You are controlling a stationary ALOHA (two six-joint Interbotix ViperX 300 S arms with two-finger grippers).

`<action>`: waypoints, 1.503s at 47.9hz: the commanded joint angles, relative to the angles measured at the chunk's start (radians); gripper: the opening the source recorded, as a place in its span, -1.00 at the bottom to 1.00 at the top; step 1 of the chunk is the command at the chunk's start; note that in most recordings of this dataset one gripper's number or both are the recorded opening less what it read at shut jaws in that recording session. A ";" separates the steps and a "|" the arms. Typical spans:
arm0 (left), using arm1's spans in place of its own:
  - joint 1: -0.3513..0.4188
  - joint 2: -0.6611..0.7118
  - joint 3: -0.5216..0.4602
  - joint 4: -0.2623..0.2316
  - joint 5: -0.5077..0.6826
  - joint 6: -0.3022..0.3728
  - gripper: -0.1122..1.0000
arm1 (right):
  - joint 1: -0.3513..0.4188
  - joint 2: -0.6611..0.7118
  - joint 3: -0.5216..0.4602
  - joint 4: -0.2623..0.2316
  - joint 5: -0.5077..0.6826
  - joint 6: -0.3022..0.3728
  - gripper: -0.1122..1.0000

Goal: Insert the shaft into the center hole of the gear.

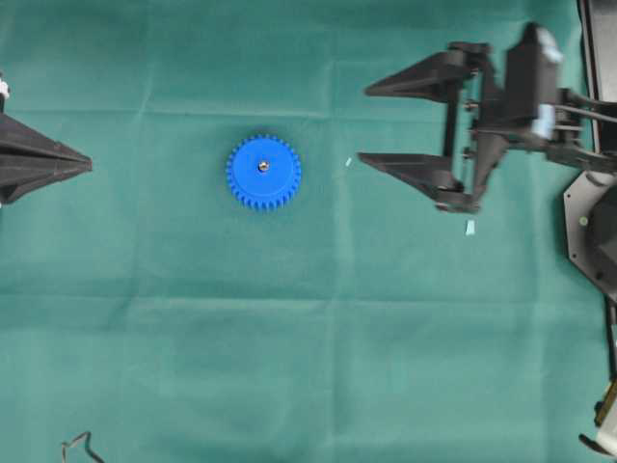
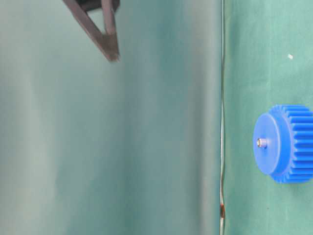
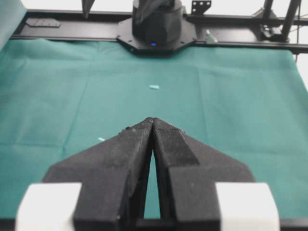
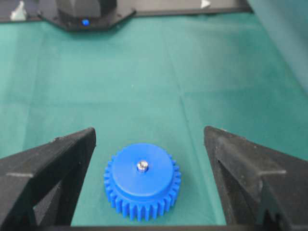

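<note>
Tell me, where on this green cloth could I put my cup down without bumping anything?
Below the gear, the whole lower cloth lies bare, as does the strip above it. Busier: the right side, where the open right gripper hangs, with two pale scraps nearby. The shut left gripper pokes in from the left edge.

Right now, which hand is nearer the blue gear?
The right hand, open, just right of the gear in the overhead view. The left hand, shut, sits farther off at the left edge.
</note>
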State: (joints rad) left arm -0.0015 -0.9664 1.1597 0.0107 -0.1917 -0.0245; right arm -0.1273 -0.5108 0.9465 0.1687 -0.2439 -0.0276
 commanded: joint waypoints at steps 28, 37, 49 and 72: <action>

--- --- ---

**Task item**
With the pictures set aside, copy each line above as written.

**Solution for this task**
You are controlling a stationary ALOHA (two six-joint Interbotix ViperX 300 S arms with two-finger grippers).

`<action>`: waypoints, 1.503s at 47.9hz: the commanded joint angles, relative to the angles measured at the chunk's start (radians); gripper: the opening the source recorded, as a place in its span, -1.00 at the bottom to 1.00 at the top; step 1 of the chunk is the command at the chunk's start; note that in most recordings of this dataset one gripper's number or both are the recorded opening less what it read at shut jaws in that recording session. A ";" separates the steps and a "|" the arms. Typical spans:
arm0 (left), using arm1's spans in place of its own:
  - joint 1: -0.3513..0.4188
  - joint 2: -0.6611..0.7118
  - joint 3: -0.5216..0.4602
  - joint 4: -0.2623..0.2316
  - joint 5: -0.5077..0.6826
  - joint 6: -0.3022..0.3728
  - gripper: -0.1122..1.0000
arm1 (right):
  - joint 1: -0.3513..0.4188
  - joint 2: -0.6611..0.7118
  - joint 3: -0.5216..0.4602
  - joint 4: -0.2623..0.2316
  - joint 5: -0.5077..0.6826
  - joint 6: -0.3022..0.3728
  - gripper: -0.1122..1.0000

Goal: Insert the shaft into the center hole of the gear.


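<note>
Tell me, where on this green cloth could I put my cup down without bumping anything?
Below the gear, the whole lower cloth lies bare, as does the strip above it. Busier: the right side, where the open right gripper hangs, with two pale scraps nearby. The shut left gripper pokes in from the left edge.

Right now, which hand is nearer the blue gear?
The right hand, open, just right of the gear in the overhead view. The left hand, shut, sits farther off at the left edge.
</note>
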State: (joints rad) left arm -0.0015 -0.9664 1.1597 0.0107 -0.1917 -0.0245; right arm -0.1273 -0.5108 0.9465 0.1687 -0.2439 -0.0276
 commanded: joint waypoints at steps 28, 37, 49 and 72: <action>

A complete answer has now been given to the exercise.